En la madrugada recibe la noticia. Sebastián, su único hijo, se ha cortado las venas. Así de simple y brutal comienza la primera novela de Marcelo Lillo. Una narración conmovedora en la que un apdre emprende el viaje más difícil de su vida en busca del ser perdido.
Los recuerdos, las culpas, la inconformidad que siente hacia la existencia, las lágrimas que no llegan para consolarlo lo conducen al borde del abismo. Allí donde afloran los demonios y donde un fantasma, a punto de desaparecer, lo espera para mirarlo y para sostener con él una reveladora conversación.

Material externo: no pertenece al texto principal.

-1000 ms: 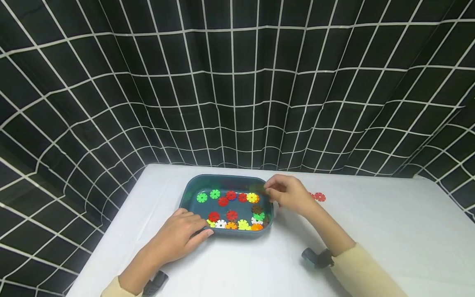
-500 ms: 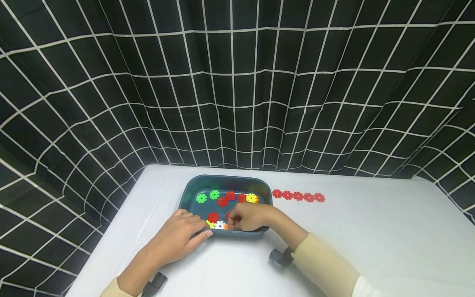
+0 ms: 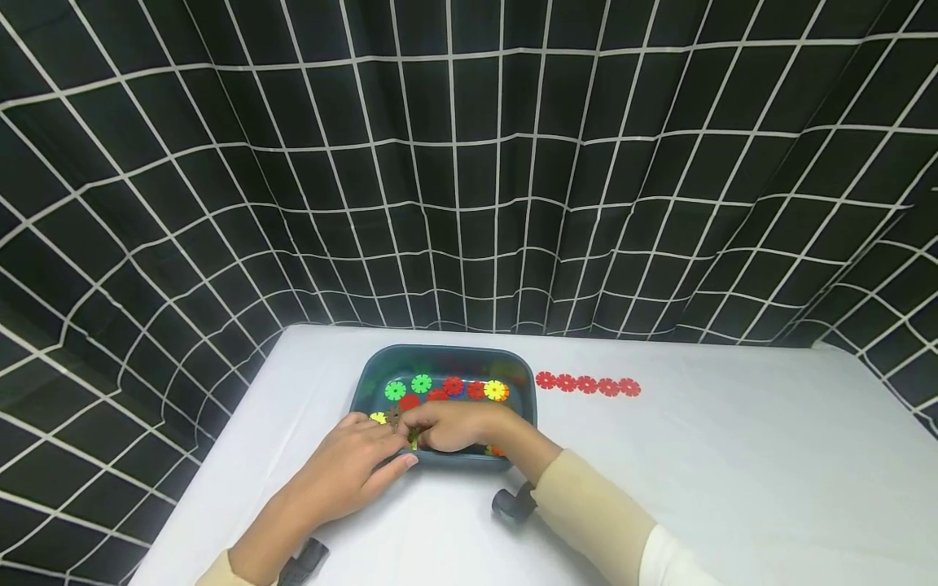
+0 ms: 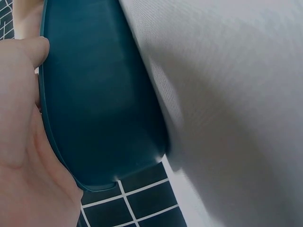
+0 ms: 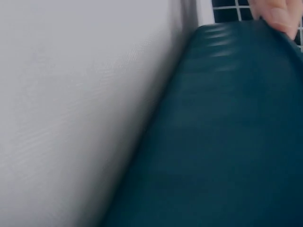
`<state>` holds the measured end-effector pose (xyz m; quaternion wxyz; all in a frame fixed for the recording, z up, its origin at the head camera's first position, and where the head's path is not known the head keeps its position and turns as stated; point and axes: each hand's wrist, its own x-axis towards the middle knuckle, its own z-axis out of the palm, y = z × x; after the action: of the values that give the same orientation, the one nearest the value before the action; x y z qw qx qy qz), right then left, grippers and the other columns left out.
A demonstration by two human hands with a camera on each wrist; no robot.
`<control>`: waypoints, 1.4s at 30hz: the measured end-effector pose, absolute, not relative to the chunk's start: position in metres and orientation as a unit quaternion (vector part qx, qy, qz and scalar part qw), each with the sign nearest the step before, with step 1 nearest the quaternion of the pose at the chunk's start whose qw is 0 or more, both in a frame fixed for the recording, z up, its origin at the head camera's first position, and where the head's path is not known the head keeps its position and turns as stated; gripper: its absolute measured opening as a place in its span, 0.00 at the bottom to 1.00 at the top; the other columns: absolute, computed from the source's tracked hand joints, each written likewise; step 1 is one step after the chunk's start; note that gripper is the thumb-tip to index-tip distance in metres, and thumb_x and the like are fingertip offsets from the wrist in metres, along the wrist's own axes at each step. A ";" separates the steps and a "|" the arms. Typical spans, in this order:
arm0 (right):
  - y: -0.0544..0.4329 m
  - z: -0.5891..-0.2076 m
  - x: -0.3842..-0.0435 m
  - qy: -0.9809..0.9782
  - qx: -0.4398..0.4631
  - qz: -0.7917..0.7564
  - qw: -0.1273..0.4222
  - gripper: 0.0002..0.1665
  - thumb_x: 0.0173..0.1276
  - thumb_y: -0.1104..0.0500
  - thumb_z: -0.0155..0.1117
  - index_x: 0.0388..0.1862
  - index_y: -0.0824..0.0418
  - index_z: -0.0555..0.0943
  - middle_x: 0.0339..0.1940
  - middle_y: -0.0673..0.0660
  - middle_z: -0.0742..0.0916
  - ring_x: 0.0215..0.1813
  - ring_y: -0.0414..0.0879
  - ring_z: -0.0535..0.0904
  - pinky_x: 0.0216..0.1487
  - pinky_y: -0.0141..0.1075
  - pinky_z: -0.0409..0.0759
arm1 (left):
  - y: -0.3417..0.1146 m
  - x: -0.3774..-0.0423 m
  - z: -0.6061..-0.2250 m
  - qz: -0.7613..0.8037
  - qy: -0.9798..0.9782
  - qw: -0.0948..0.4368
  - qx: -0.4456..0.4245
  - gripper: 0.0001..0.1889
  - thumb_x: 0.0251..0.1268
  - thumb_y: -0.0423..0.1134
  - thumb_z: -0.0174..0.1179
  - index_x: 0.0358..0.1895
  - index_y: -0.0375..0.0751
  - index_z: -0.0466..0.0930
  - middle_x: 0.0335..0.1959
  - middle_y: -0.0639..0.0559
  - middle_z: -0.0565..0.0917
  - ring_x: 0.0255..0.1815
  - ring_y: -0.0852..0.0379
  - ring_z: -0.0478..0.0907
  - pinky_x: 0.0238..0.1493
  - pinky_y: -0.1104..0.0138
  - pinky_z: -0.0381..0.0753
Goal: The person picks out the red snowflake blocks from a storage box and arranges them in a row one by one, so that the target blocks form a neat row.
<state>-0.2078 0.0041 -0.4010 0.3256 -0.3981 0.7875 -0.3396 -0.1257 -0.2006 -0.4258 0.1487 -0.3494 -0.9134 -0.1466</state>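
My left hand [image 3: 355,464] grips the teal bin [image 4: 104,94] at its 7 o'clock corner, likely to steady it. Loose discs [image 3: 453,386] lie inside; my right hand [image 3: 450,425] reaches in at 6 o'clock, fingers bent, covering some. At 3 o'clock, 5 red discs [image 3: 587,384] lie lined up, probably grouped by colour. My right fingertips are hidden: I can't tell whether they pinch anything.
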 end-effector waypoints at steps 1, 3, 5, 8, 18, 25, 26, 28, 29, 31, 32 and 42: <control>0.002 -0.402 -0.208 0.789 -0.398 -0.337 0.325 0.19 0.70 0.70 0.50 0.43 0.48 0.82 0.44 0.43 0.82 0.47 0.40 0.75 0.50 0.36 0.74 | -0.201 -0.126 -0.426 -0.147 -0.913 0.149 -0.349 0.14 0.77 0.52 0.54 0.43 0.51 0.86 0.40 0.64 0.84 0.43 0.65 0.81 0.51 0.61 0.70; -0.001 -0.404 -0.210 0.791 -0.396 -0.337 0.322 0.24 0.67 0.73 0.48 0.47 0.48 0.82 0.47 0.42 0.81 0.50 0.41 0.75 0.52 0.35 0.72 | -0.201 -0.126 -0.427 -0.148 -0.913 0.150 -0.350 0.13 0.76 0.52 0.54 0.40 0.53 0.84 0.36 0.66 0.82 0.39 0.66 0.79 0.50 0.62 0.70; -0.002 -0.406 -0.212 0.792 -0.395 -0.346 0.310 0.27 0.66 0.75 0.47 0.53 0.50 0.81 0.52 0.43 0.81 0.52 0.41 0.74 0.55 0.35 0.72 | -0.201 -0.127 -0.428 -0.148 -0.913 0.148 -0.350 0.11 0.76 0.53 0.55 0.34 0.57 0.80 0.30 0.70 0.76 0.34 0.68 0.75 0.50 0.62 0.69; -0.003 -0.409 -0.215 0.798 -0.397 -0.374 0.254 0.28 0.65 0.78 0.47 0.57 0.58 0.80 0.53 0.51 0.83 0.47 0.45 0.77 0.52 0.34 0.75 | -0.201 -0.128 -0.429 -0.146 -0.913 0.148 -0.350 0.11 0.76 0.53 0.55 0.32 0.59 0.78 0.28 0.72 0.72 0.32 0.69 0.72 0.50 0.62 0.69; 0.007 -0.411 -0.217 0.868 -0.457 -0.185 0.051 0.23 0.68 0.66 0.64 0.61 0.55 0.82 0.69 0.58 0.77 0.71 0.59 0.68 0.71 0.52 0.64 | -0.203 -0.127 -0.426 -0.136 -0.918 0.145 -0.343 0.11 0.76 0.54 0.54 0.33 0.59 0.79 0.30 0.70 0.76 0.34 0.67 0.76 0.51 0.60 0.70; 0.017 -0.407 -0.220 0.869 -0.466 -0.147 0.077 0.22 0.68 0.64 0.68 0.62 0.56 0.83 0.68 0.56 0.79 0.70 0.57 0.71 0.69 0.49 0.67 | -0.202 -0.128 -0.426 -0.137 -0.917 0.146 -0.345 0.12 0.76 0.55 0.54 0.33 0.58 0.80 0.30 0.70 0.76 0.35 0.67 0.76 0.52 0.61 0.69; 0.020 -0.406 -0.221 0.873 -0.458 -0.148 0.077 0.23 0.67 0.64 0.69 0.61 0.56 0.83 0.67 0.56 0.80 0.70 0.56 0.72 0.69 0.48 0.68 | -0.202 -0.128 -0.426 -0.136 -0.917 0.147 -0.345 0.12 0.76 0.55 0.54 0.34 0.58 0.80 0.29 0.70 0.76 0.35 0.67 0.76 0.52 0.61 0.69; 0.028 -0.404 -0.223 0.882 -0.439 -0.150 0.080 0.25 0.65 0.63 0.72 0.61 0.56 0.83 0.65 0.55 0.81 0.69 0.53 0.73 0.68 0.48 0.69 | -0.202 -0.128 -0.426 -0.135 -0.916 0.150 -0.346 0.12 0.76 0.54 0.54 0.34 0.58 0.81 0.29 0.70 0.76 0.35 0.66 0.76 0.52 0.60 0.70; 0.031 -0.403 -0.223 0.886 -0.431 -0.151 0.080 0.26 0.64 0.62 0.74 0.62 0.56 0.82 0.64 0.55 0.82 0.68 0.52 0.74 0.67 0.47 0.70 | -0.202 -0.128 -0.426 -0.134 -0.916 0.150 -0.346 0.12 0.76 0.55 0.54 0.35 0.57 0.81 0.29 0.70 0.76 0.35 0.66 0.77 0.52 0.61 0.70; 0.038 -0.403 -0.224 0.892 -0.417 -0.153 0.081 0.28 0.63 0.60 0.75 0.63 0.56 0.81 0.61 0.54 0.83 0.64 0.51 0.76 0.65 0.46 0.72 | -0.202 -0.128 -0.426 -0.134 -0.917 0.150 -0.344 0.12 0.76 0.54 0.55 0.35 0.57 0.81 0.29 0.70 0.77 0.36 0.66 0.77 0.52 0.60 0.70; 0.041 -0.403 -0.224 0.895 -0.411 -0.153 0.081 0.29 0.62 0.59 0.76 0.64 0.56 0.81 0.59 0.53 0.84 0.62 0.50 0.77 0.63 0.45 0.74 | -0.202 -0.128 -0.426 -0.133 -0.918 0.149 -0.343 0.12 0.75 0.54 0.55 0.35 0.57 0.82 0.30 0.70 0.77 0.36 0.66 0.77 0.52 0.60 0.70; 0.053 -0.402 -0.224 0.887 -0.413 -0.196 0.063 0.27 0.60 0.78 0.62 0.55 0.58 0.85 0.47 0.53 0.85 0.49 0.47 0.78 0.55 0.40 0.78 | -0.200 -0.128 -0.427 -0.139 -0.913 0.162 -0.349 0.11 0.75 0.52 0.56 0.33 0.56 0.81 0.28 0.69 0.75 0.33 0.66 0.76 0.51 0.59 0.71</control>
<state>-0.2243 0.0535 -0.4016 0.0632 -0.4134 0.8870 -0.1959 -0.1278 -0.1996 -0.4270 0.1621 -0.3488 -0.9126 -0.1385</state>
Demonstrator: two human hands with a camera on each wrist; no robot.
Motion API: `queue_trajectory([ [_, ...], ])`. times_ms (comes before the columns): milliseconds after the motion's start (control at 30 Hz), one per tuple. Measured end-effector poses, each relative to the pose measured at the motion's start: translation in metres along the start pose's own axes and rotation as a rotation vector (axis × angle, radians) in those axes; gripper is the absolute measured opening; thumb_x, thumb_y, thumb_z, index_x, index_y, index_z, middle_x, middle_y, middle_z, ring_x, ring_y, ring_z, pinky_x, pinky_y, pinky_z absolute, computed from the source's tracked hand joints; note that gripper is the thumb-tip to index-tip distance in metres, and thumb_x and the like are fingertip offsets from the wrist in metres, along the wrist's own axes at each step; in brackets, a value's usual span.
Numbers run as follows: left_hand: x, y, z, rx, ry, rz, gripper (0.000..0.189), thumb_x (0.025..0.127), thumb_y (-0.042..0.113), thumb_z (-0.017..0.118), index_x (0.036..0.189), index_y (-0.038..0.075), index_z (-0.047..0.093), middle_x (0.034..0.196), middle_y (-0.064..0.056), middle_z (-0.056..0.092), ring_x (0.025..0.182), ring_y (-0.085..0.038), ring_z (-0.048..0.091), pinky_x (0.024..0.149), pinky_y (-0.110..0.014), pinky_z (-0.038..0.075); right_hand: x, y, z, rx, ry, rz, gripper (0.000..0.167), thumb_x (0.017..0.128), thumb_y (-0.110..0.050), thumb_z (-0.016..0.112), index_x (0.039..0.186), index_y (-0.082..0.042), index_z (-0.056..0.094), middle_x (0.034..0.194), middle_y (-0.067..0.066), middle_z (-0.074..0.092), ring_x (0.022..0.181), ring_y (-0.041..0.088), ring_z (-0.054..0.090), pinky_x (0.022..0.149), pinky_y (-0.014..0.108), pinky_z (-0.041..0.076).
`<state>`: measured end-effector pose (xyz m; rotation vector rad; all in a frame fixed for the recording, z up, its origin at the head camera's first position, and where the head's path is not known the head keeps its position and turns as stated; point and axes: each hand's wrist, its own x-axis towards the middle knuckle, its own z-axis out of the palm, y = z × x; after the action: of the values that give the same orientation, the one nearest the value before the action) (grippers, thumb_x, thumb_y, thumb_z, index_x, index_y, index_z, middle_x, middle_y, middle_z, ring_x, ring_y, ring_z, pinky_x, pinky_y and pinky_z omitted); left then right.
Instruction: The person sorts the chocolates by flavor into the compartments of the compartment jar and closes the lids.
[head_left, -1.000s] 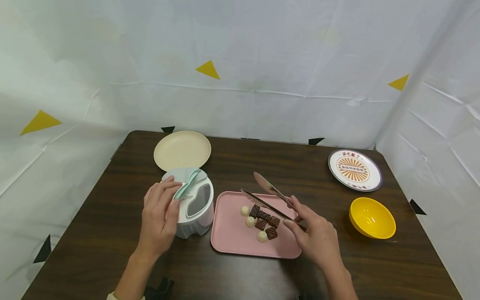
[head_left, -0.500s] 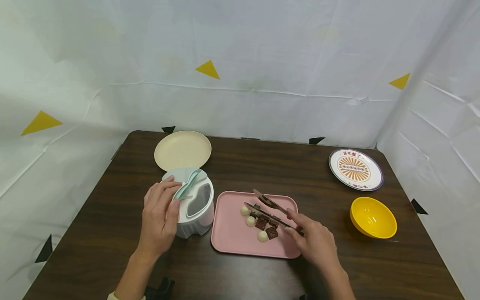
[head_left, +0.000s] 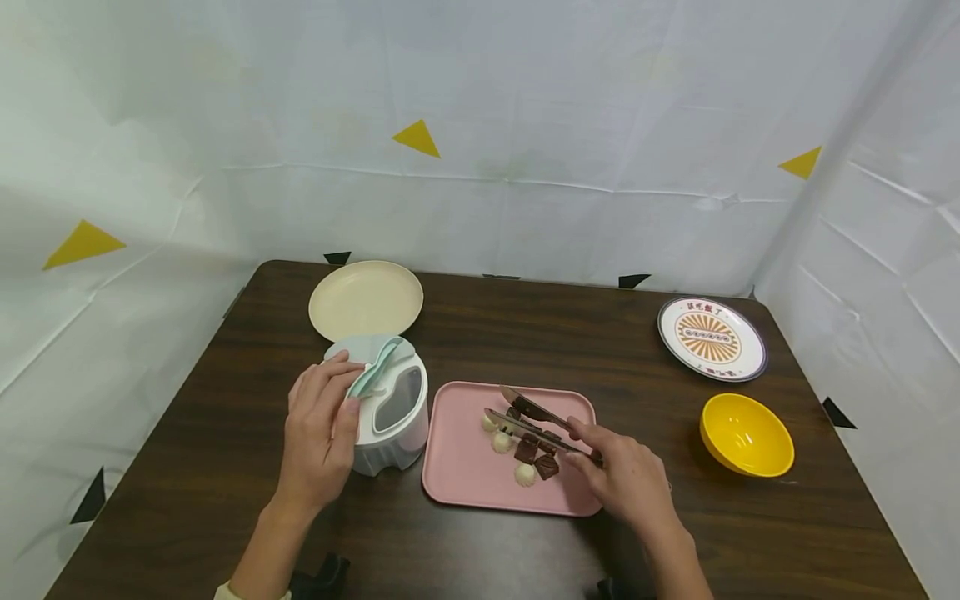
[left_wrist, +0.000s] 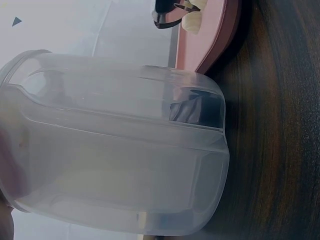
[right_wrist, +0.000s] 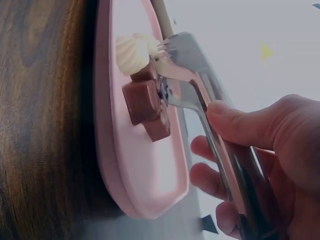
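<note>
2 hands (head_left: 321, 429) | 1 tongs (right_wrist: 240, 177) | 1 tray (head_left: 456, 471) | 5 chocolates (right_wrist: 140, 101) | 3 white swirls (head_left: 526, 475) | 1 canister (head_left: 386, 454) | 2 plates (head_left: 366, 298) | 1 bowl (head_left: 746, 437)

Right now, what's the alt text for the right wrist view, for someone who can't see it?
A person's right grip holds metal tongs close to brown chocolates and cream swirls on a pink tray, on a dark table.

A yellow bowl (head_left: 746, 436) (glossy) sits near a patterned plate (head_left: 712, 339).
</note>
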<state>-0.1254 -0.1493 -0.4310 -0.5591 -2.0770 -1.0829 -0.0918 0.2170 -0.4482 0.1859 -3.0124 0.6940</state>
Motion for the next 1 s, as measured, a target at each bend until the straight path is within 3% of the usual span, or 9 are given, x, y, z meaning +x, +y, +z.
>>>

“¿Es la obligación de un padre amar a su hijo?” Esa es la pregunta que se hace el protagonista y narrador de esta novela, un hombre de cincuenta años a quien le notifican que su hijo de veintidós se suicidó en la bañera de una amiga, ¿qué se puede sentir después de eso? La partida de los seres queridos es un golpe duro para cualquiera, pero Sebastián no quería mucho a su padre, ni viceversa; de hecho tenían años sin tener contacto más allá de esporádicas peticiones de dinero. Nuestro narrador siene “un raro peso en el pecho que inmoviliza los sentimientos”, pero no llora, no lamenta la muerte de su hijo (aunque sí extraña al niño que solía ser), y de alguna forma logra seguir con su vida solitaria y medianamente vacía. La primera novela de Lillo es una exploración de las relaciones personales, familiares, la vida y la muerte, pero sobre todo de la soledad y la incapacidad que a veces sentimos para poder expresar lo que sentimos.